Решётка захлопывается за спиной с грохотом, и лязг металла эхом разносится по всему коридору, отдаваясь болью в груди. Стражник уходит, не оборачиваясь, не говоря ни слова. Шаги затихают медленно в глубине коридора. Один. Я совершенно, абсолютно один.

Сажусь на скамью, которая оказывается жесткой и холодной, как лёд, неудобной. Пахнет плесенью и мочой, и чем-то ещё: гнилью, болезнью, резкий запах въедается в ноздри. Из коридора доносятся звуки: чей-то надрывный кашель, бормотание на непонятном языке, скрип половиц под ногами стражника.

Закрываю лицо руками, пытаясь осознать происходящее, но мысли путаются. Как я сюда попал? Вчера вечером был в своей тёплой квартире, работал с интересным манускриптом, жил обычной, спокойной жизнью. Сейчас сижу в тюрьме в другом мире, где магия реальна и убивает людей, а я не понимаю ни единого слова из того, что говорят окружающие.

Желудок все еще болит от голода тупо, напоминая о себе ноющей болью. Во рту пересохло так, что язык прилипает к нёбу. Холодно, зуб на зуб не попадает. Обхватываю себя руками, пытаясь согреться, но это почти не помогает, холод идет от камня.

Шорох в соседней камере, тихий. Кто-то там есть, кто-то шевелится. Встаю медленно, подхожу к решётке на дрожащих ногах. Смотрю в полумрак соседней камеры, вглядываюсь.

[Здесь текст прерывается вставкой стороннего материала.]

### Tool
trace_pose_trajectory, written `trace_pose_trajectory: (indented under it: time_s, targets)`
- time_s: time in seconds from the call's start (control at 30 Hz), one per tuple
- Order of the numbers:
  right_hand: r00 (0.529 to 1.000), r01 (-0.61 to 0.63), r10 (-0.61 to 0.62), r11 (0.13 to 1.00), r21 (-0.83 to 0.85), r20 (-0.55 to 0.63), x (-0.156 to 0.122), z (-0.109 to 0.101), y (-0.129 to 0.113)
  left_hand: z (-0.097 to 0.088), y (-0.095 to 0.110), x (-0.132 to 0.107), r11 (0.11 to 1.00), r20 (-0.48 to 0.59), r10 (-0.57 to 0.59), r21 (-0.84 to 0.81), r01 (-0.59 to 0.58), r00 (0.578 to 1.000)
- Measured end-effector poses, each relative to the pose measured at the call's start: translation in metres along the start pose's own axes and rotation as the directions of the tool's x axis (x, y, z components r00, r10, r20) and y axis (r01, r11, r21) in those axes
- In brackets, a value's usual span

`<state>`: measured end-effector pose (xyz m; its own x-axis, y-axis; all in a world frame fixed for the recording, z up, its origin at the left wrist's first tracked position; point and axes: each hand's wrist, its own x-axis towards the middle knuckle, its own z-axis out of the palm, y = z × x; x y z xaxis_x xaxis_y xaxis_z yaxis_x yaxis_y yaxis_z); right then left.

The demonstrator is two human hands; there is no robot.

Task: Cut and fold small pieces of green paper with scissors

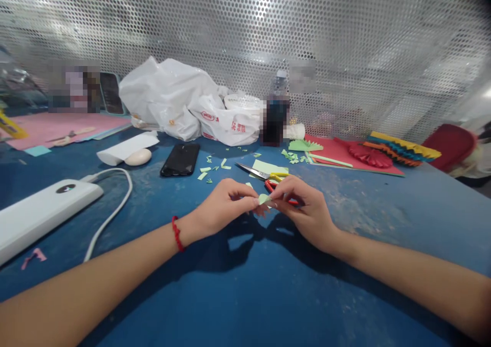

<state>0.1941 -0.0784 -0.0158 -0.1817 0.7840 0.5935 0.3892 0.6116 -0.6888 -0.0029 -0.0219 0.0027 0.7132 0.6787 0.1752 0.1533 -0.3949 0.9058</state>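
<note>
A small piece of light green paper (264, 199) is pinched between my two hands above the blue table. My left hand (229, 203), with a red cord bracelet at the wrist, grips its left edge between thumb and fingers. On the other side, my right hand (303, 206) holds the right edge with its fingertips. Just behind the hands lie scissors (264, 174) with red and yellow handles, their blades pointing left, partly over a green paper sheet (274, 167). Green paper scraps (204, 173) are scattered left of the scissors.
A black phone (180, 159), a white power bank (46, 214) with its cable, and a cream oval object (138, 157) are on the left. White plastic bags (169, 99) and a dark bottle (275, 116) stand behind. Folded colored paper (370, 155) lies on red sheets at right.
</note>
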Motion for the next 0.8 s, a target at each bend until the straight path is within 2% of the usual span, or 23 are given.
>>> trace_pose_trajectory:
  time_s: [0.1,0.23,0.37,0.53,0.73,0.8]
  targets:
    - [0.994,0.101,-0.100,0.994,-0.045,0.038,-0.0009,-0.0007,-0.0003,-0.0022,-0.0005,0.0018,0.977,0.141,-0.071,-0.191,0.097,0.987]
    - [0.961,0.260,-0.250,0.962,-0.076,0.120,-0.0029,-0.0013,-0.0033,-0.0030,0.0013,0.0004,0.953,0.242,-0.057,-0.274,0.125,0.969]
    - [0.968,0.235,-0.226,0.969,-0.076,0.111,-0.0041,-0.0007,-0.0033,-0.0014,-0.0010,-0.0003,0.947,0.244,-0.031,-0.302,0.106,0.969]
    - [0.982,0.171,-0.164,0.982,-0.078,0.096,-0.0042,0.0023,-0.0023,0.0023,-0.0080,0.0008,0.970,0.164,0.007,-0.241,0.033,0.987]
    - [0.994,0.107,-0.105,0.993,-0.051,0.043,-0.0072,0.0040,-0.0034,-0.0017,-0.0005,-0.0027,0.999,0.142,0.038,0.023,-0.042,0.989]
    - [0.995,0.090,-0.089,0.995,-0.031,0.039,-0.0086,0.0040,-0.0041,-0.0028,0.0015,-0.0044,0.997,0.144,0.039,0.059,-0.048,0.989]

Там сидит силуэт: крупный мужчина на скамье. Поворачивает голову медленно, и в свете факелов из коридора я вижу широкое лицо с густой темной бородой. Усмехается, и в этой усмешке есть что-то почти дружелюбное.

Глава 4

Крупный мужчина в соседней камере усмехается, и в этой усмешке есть что-то почти дружелюбное, неожиданное в этом мрачном месте. Поворачивается полностью ко мне, разворачиваясь всем телом. Широкие плечи, мощные руки с выступающими венами, длинные волосы, собранные в небрежный хвост. Потертая кожаная куртка с металлическими заклепками, вся в грязи и тёмных пятнах.

— Новенький, — произносит он, и я едва не падаю от неожиданности, хватаюсь за решётку.

На русском. Чистом, абсолютно чистом, без малейшего акцента. Хватаюсь за решётку обеими руками, чтобы не упасть.

— Ты… ты говоришь по-русски? — выдавливаю я, не веря своим ушам, думая, что это галлюцинация. — Как это возможно?

Мужчина смеётся громко, от души, откидывая голову, и звук разносится по коридору гулко, отражаясь от каменных стен.

— А ты думал, один такой особенный? — встаёт легко, подходит к решётке широкими, уверенными шагами. — Торин меня зовут. Раньше Анатолий звали, но это было в другой жизни, которой больше нет и не будет.

Стою, смотрю на него широко раскрытыми глазами, и сердце колотится в груди от облегчения, от радости. Не верю. Ещё один человек из нашего мира здесь, в этой чёртовой тюрьме, в нескольких метрах от меня.

— Александр, — выдавливаю я, голос дрожит. — Как… сколько ты уже здесь?